The concern doesn't lie in the quality of the replicated data -- "it's a good copy if you have a disk failure or corruption… But, if everything is wiped out, I am concerned about having to rebuild entire systems from those snapshot copies." Knott said that for now, the medical center will be testing snapshots once the campus replication is set up, and studying the issue. "There may be some methods available to address this, but it's hard for us to devote time and resources to new systems."
Another take: bypassing the problem with SaaS
But, what do you do if you're a small business without the resources for a secondary facility? According to Robert Chadwick, IT manager for J. Calnan and Associates, Inc., a construction company located in Quincy, Mass., his company cut costs on primary storage by using Buffalo's TeraStation NAS product, which has 2 TB capacity and is priced at $999.00. Chadwick said that for disaster recovery, the company is looking into server clustering or long-distance mirroring for its Exchange environment, but for another mission-critical project management application, the company is using a Web-based program, AutoDesk Inc.'s ConstructWare, which also maintains a large portion of the company's document data. "It's made our DR job much easier," Chadwick said. "If we got into a disaster scenario, once we had email up and running, users could access it through Outlook Webmail, and also access their project documents on the Web."

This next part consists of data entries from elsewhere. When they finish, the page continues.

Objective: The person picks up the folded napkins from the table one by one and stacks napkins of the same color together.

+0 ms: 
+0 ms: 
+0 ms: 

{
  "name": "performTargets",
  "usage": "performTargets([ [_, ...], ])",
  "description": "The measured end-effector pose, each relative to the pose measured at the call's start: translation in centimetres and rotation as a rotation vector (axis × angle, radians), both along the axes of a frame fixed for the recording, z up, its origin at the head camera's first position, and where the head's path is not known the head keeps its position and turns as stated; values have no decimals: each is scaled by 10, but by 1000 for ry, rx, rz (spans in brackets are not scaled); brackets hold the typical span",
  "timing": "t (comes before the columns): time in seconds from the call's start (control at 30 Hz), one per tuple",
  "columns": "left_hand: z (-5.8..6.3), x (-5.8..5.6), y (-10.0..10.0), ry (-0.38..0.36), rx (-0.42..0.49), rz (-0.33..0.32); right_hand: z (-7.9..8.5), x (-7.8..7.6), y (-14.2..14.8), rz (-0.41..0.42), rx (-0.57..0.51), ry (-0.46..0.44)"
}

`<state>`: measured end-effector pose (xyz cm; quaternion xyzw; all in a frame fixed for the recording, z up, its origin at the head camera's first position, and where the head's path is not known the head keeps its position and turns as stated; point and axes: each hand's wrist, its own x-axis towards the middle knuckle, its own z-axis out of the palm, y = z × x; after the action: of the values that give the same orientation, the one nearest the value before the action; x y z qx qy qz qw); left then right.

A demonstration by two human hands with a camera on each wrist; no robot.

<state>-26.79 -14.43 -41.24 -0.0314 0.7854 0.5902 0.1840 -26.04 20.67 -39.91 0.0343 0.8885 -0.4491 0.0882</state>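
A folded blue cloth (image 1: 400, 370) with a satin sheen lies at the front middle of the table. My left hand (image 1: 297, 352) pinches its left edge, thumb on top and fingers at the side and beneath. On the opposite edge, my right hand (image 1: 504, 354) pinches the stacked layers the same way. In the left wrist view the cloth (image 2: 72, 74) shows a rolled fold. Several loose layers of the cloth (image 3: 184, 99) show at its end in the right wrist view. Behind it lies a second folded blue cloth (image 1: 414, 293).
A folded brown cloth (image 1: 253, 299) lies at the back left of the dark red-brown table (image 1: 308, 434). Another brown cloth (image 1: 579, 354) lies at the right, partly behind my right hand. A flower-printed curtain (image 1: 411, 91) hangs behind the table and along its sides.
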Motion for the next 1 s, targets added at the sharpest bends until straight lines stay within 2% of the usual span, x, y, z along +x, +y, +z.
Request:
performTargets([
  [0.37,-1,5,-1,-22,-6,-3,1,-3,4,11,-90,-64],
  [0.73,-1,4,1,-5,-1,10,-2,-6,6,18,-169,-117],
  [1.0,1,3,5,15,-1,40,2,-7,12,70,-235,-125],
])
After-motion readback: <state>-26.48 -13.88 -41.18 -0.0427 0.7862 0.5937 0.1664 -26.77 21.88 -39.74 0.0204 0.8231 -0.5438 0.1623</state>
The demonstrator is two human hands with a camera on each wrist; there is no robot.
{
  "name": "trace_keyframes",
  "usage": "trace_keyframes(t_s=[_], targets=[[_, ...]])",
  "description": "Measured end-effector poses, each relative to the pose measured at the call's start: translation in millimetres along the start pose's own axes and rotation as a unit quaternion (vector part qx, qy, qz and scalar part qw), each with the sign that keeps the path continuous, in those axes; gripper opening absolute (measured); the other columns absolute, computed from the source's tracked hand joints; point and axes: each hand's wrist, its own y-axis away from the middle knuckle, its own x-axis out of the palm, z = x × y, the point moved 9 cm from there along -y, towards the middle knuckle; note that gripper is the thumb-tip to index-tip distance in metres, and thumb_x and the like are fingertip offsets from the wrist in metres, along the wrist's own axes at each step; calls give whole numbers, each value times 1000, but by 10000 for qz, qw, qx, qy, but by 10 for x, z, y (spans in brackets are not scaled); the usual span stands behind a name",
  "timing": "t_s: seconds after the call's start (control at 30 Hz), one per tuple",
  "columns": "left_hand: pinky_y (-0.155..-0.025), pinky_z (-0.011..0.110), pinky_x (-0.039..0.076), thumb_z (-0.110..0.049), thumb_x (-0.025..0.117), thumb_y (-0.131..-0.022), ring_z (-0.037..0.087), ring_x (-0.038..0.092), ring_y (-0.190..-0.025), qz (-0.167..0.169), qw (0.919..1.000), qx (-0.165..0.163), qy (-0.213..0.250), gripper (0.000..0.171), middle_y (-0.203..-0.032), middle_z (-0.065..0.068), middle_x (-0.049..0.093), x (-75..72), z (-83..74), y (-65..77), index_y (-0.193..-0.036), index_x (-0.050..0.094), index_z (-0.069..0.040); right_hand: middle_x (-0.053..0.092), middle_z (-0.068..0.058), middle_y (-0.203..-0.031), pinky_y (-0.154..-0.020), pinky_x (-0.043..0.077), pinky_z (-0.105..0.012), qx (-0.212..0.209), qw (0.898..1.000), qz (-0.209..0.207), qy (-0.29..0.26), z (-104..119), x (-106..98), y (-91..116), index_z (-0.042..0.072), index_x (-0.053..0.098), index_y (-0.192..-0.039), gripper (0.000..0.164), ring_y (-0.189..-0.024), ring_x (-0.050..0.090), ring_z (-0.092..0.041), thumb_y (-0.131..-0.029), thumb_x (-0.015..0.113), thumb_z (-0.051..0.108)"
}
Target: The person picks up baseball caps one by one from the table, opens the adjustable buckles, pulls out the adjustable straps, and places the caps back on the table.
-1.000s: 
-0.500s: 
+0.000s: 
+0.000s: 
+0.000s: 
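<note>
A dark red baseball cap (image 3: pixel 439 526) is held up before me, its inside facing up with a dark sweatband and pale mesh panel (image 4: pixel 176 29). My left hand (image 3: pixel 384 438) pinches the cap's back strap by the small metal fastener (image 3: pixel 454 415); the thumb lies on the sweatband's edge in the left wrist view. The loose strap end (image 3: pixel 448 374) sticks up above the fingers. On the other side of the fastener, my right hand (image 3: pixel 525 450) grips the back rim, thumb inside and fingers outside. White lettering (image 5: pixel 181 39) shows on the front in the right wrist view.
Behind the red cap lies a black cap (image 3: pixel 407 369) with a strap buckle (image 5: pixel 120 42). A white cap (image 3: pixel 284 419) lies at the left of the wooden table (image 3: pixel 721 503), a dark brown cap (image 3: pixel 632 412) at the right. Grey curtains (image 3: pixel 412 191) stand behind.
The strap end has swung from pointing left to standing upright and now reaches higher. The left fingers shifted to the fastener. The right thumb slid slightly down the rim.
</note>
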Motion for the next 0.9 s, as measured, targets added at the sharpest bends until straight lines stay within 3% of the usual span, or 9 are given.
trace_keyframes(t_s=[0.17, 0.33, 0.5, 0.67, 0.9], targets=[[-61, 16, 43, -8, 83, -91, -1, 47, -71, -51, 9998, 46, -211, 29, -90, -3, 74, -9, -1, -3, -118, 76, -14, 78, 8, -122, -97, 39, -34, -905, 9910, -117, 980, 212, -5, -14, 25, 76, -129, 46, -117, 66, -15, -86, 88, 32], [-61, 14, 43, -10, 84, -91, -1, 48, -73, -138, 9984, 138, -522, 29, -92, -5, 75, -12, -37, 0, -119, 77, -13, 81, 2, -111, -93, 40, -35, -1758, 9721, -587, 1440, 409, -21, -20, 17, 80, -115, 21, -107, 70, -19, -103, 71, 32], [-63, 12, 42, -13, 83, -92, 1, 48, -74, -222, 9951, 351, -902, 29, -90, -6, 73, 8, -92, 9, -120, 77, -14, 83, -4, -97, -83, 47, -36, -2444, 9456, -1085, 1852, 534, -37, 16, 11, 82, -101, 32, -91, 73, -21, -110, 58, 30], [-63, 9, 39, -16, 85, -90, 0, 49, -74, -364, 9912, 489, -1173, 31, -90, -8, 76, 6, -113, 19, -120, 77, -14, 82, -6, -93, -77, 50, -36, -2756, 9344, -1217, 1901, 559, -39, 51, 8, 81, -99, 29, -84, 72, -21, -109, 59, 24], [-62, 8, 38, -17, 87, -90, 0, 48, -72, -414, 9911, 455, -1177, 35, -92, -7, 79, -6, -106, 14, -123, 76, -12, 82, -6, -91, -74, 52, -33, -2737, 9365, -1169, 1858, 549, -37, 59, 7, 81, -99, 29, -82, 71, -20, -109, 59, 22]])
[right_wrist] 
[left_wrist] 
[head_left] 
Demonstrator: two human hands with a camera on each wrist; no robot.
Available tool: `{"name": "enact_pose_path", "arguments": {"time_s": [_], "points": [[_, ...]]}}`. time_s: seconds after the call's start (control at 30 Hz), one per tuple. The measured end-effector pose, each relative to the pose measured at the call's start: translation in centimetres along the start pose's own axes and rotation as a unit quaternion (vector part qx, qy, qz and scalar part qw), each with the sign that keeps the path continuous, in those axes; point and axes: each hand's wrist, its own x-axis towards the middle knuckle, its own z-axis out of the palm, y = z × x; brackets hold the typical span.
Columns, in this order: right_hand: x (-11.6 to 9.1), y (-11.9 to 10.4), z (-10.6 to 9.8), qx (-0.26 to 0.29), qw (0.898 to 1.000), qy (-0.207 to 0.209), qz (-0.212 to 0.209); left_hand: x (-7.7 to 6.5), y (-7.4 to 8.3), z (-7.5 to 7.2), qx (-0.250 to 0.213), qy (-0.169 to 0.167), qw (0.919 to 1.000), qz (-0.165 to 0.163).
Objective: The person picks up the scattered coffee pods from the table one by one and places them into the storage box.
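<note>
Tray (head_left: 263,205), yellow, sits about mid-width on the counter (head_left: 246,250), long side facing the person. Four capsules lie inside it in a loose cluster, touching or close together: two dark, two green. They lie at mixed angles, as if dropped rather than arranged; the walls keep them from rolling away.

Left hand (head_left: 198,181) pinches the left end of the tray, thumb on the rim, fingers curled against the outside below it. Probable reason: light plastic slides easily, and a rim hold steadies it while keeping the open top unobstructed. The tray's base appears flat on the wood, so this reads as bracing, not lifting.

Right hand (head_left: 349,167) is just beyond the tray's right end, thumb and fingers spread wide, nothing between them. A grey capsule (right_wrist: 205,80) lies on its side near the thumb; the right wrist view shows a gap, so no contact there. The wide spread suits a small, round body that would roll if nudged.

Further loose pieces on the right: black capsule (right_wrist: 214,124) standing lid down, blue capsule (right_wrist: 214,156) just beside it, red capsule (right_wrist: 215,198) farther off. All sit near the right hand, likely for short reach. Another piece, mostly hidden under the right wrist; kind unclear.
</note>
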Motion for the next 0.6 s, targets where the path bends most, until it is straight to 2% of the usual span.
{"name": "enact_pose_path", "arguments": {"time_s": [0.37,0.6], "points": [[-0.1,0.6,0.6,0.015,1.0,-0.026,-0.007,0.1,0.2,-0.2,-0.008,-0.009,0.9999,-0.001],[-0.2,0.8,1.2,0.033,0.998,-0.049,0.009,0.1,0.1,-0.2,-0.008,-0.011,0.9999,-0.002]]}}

Toigo: "DR needs to go away"
Toigo took his usual candid approach to discussing disaster recovery at the seminar, particularly when it comes to the role of the storage vendors. "DR as a separate discipline needs to go away," he said. "It should be a set of standards by which we build recoverability into our systems."
Until that time, Toigo had a few more tips for users: "Forget planning for specific scenarios," he said. "Focus on a meltdown situation, and build your DR plan so your systems can be recovered incrementally in less disastrous situations."
Toigo also had particular words of advice for those using offsite tapes and hot sites to rebuild in the event of disaster. "Pay attention to your contract" with a hot-site vendor, Toigo warned users, since some contracts specify only technical facilities, and don't guarantee the use of a specific facility. "So, if your primary hot site is overfilled, you might be shifted to another location, which breaks your affinity with the people who helped you through your tests and setup at your original location," Toigo said.
In the event a location switch of more than 50 miles takes place, Toigo warned, half-jokingly, "Don't put tape cartridges in the cargo hold of an airplane -- the environmentals are all wrong. But, a standard tape case is also not going to fit in the overhead compartment or under the seat in front of you, so plan to buy a couple of seats next to you for your data."